Collusion. Conspiracy. Complicity. Whatever it’s called, the cooperation between Donald Trump’s campaign and foreign operatives has always been at the center of the investigation led by special counsel Robert Mueller, and according to Bloomberg, it’s still there.
No matter how many times Donald Trump has made “no collusion” his theme song, and no matter how hard he’s tried to shelter beneath the hastily generated report provided by Devin Nunes, the truth is that Trump’s campaign was engaged in multiple instances of collusion. If it wasn’t Donald Trump Jr in Trump Tower, it was George Papadopoulos in London. Or it was Roger Stone dealing with WikiLeaks. Or it was Erik Prince and a brace of Republican money men visiting with oligarchs in the Seychelles.
That there was collusion between Trump’s campaign and Russia was the most obvious, most evident item on the menu of things to be investigated from the outset. That’s exactly why Trump has been so careful to deny it so often. Whether or not Mueller will decide to bring charges of obstruction against Donald Trump remains an open question. But collusion … seems like a sure bet.
Mueller and his team of prosecutors and investigators have an eye toward producing conclusions -- and possible indictments -- related to collusion by fall, said the person, who asked not to be identified.
On a technical basis, it might be hard to find against Trump on obstruction in the case of firing James Comey, just because the constitutional writ of the executive is broad enough that proving that obstruction would first require proving a lot of intermediate steps to make it clear that Comey’s firing was outside that authority. The easier case on the obstruction side is related to the memo that Trump penned in an effort to cover up the purpose of the Trump Tower meeting, along with any participation Trump may have had in the almost limitless instances of members of his staff “forgetting” about some key meeting or exchange with Russian operatives.
But collusion is a given. At least thirteen people on Trump’s team had contact with Russian agents, oligarchs, and representatives during the course of the campaign. And those same people lied about either the nature or the extent of those meetings. That includes Papadopoulos and Carter Page and Paul Manafort and Rick Gates and Michael Flynn and Jefferson Sessions and Jared Kushner and that’s just for starters.
All of which seems to point at the idea that details of the Trump campaign’s collusion during the 2016 election, will be headline news … right before the 2018 elections.
There are at least three separate occasions on which Trump campaign staffers and advisers have admitted being offered information by Russia. That’s not including an unknown number of contacts with WikiLeaks. That’s not including evidence that Trump’s IT team at Cambridge Analytica was slipped information on DNC emails even before they published by Julian Assange. That’s not including whatever-the-hell Prince and company were doing in the Indian Ocean.
It’s not including the $30 million forwarded to Donald Trump by the NRA, of which the majority, if not all, may have been funding directly provided by Russia.
What’s most striking about the known instances in which Trump’s team had contact with the Russians is the utter joy with which they greeted the opportunity. The excitement they showed about the possibility of getting some inside dirt from a foreign power. The eagerness with which they entered into this conspiracy again and again. The only documented case of Trump’s team turning down anything came, improbably enough, from Roger Stone, who simply thought a Russian operative was asking too much — especially when they already had other pipelines operating for free.

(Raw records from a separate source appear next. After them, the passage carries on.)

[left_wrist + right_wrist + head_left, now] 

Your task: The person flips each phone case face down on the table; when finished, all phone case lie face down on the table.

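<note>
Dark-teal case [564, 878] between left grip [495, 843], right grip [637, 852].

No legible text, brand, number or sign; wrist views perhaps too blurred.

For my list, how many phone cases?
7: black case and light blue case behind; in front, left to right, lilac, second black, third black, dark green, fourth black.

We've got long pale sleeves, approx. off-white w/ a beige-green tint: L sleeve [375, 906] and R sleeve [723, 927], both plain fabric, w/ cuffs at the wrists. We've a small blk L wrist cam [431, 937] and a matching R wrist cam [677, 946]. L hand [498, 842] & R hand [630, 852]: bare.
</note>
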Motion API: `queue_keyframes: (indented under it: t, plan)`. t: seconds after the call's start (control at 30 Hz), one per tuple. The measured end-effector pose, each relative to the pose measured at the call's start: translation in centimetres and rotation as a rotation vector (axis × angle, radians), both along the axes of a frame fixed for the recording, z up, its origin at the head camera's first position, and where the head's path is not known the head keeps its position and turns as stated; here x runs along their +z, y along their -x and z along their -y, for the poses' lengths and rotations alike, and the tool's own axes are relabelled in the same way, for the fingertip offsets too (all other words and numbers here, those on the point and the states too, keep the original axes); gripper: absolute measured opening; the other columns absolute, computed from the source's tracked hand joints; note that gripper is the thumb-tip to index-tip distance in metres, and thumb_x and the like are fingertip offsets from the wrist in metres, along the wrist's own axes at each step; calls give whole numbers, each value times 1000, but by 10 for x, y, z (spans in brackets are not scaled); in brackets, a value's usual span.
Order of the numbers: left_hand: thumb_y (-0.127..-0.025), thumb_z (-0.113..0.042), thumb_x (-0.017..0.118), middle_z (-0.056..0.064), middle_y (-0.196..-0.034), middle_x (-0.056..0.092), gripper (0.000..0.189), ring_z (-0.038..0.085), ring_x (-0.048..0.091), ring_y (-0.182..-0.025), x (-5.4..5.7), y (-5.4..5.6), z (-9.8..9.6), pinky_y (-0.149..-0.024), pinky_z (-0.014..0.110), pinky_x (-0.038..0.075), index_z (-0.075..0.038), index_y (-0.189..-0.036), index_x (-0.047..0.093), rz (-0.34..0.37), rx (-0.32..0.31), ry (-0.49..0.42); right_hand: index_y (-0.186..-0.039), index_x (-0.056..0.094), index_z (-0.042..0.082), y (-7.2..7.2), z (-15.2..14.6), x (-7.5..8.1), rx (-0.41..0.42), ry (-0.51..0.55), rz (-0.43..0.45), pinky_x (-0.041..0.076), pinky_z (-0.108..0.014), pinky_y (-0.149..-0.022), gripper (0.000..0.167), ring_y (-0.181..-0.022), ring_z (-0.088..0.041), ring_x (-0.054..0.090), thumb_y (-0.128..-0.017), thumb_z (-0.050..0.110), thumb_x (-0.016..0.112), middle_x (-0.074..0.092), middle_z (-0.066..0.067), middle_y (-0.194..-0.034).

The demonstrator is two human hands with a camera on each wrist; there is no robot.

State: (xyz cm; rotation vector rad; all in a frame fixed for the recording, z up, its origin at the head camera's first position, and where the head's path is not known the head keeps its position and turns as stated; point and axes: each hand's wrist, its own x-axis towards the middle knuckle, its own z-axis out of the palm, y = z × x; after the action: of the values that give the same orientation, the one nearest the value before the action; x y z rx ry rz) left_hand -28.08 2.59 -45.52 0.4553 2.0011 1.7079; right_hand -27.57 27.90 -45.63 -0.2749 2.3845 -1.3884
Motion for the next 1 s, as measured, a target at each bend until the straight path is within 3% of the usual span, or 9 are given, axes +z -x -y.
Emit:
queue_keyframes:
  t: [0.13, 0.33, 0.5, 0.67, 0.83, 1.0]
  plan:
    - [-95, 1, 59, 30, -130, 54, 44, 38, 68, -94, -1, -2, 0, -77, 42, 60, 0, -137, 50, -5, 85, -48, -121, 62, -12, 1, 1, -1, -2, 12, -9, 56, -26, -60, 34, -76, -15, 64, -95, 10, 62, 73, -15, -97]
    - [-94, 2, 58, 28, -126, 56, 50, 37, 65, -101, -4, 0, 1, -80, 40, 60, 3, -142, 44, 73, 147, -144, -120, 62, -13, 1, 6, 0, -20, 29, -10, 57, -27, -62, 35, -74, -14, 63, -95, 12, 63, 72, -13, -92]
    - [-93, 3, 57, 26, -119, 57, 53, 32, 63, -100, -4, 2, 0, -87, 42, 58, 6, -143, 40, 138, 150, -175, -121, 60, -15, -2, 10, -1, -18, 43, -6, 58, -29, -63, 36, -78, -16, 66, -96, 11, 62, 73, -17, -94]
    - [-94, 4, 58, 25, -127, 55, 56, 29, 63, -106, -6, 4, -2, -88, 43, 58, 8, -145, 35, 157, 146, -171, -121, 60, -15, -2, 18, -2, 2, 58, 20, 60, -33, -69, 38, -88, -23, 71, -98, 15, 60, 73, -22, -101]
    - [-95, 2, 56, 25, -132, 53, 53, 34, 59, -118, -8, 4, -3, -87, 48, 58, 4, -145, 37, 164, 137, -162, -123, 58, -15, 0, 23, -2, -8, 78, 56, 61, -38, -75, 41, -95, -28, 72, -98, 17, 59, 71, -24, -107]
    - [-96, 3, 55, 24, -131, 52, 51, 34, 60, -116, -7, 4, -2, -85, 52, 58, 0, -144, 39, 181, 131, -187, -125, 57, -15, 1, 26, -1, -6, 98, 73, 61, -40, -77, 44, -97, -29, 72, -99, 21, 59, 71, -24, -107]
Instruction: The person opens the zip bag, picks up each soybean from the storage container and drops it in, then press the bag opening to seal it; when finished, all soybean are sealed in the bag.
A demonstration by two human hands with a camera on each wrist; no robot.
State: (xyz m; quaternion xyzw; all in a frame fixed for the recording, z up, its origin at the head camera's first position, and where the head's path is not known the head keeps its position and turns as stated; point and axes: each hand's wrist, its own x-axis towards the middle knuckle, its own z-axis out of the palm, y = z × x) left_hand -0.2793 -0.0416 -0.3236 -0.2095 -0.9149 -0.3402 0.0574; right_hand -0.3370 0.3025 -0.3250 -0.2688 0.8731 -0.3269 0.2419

None of it touches on the years of Trump’s association with Russian crime figures and selling real estate at far above market value in an ongoing money-laundering scheme. And none of this touches on the other instances of Trump attempting to capitalize on both his candidacy and his election, instances that have extended from building permits in Argentina, to a last-minute billion dollar plus bail-out of Jared Kushner from the blockaded country of Qatar.
But that’s not to say that all of those things might not also be the subject of reports and indictments. Somewhere right around … October 28 would be good.